He was dying right now in front of me. I knew it, but it was impossible to make the thought land, though there would be time for that later on, along with the grief. Just then, all I felt was a tremendous and indescribable love for him. Many things can escalate, boil up, and culminate in one final explosion. It doesn’t always have to be hate.
I reached out and took his hand, wanting him to know I was here with him. His fingers flickered very gently against mine. I can never be sure, but I think he knew.
‘We’ll give you a couple of minutes,’ the doctor said, and then the three of them retreated from the room, closing the door behind them.
Keeping hold of his hand, I leaned closer to the bed.
‘John, there’s something I need to talk to you about. Something I should have said before now.’
I told him that what he’d said about the time after your life being the same as before wasn’t true at all. That it wouldn’t be the same after he was gone, because in the time he’d been alive, he had touched the world and changed it, and the impact of that would live on.
I told him that he had helped so many people, and that all of them were indebted to him for the way he’d shaped their lives, whether they had been able to acknowledge it before now or not.
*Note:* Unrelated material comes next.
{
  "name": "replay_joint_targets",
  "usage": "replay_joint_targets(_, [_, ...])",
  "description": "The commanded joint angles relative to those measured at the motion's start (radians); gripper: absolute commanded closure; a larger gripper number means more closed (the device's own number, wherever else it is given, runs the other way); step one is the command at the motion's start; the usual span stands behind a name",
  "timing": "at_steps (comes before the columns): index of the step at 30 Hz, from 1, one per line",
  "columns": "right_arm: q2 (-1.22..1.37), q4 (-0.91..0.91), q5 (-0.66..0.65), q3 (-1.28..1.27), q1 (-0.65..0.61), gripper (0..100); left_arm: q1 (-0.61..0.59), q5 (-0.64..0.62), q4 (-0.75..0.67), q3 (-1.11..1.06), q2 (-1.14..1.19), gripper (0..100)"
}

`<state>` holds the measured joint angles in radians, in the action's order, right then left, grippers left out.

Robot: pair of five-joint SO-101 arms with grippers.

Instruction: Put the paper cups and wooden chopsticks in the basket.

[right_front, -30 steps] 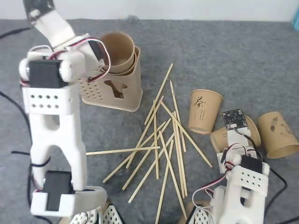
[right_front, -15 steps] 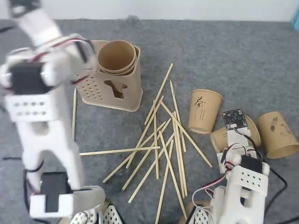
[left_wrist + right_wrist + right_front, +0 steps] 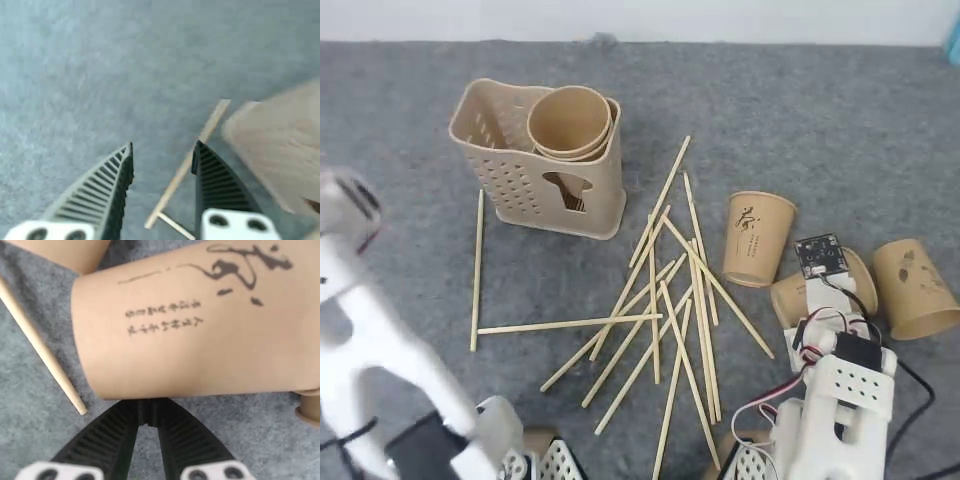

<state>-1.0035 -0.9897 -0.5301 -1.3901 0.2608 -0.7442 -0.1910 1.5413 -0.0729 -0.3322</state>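
Two white moulded arms, each ending in a black ribbed tool.
Right arm: white shell with a grid of small round holes on its flat face, a black servo block set above it, red, black and white wires looped alongside, and a small black square camera board at the wrist. Left arm: plain white rounded links. Left tool and right tool: black, tapered, ribbed along the faces, seated in white mounts with dark screw holes.
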Motion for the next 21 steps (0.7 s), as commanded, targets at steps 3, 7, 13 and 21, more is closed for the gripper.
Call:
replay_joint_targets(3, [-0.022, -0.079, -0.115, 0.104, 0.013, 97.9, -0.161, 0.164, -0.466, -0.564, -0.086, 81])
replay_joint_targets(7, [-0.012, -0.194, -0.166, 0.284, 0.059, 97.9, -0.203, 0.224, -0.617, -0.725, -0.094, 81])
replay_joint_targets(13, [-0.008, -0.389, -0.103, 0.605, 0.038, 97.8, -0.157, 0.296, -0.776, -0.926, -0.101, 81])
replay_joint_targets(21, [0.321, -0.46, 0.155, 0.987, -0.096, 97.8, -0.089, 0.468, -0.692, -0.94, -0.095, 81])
I told him he had been wrong – that I couldn’t have done it without him – and I thanked him for that. Then I told him that I loved him, and that I’d never really needed to wish that he’d been my father, because deep down where I wouldn’t admit it, that was how I’d always seen him.
Finally, I told him about Jemima. Not the details, but that I was going to do what I could to help her and her mother. It was too late in so many ways, but perhaps it would be something. I told him that he had been a good man, and that I was going to try to be more like him.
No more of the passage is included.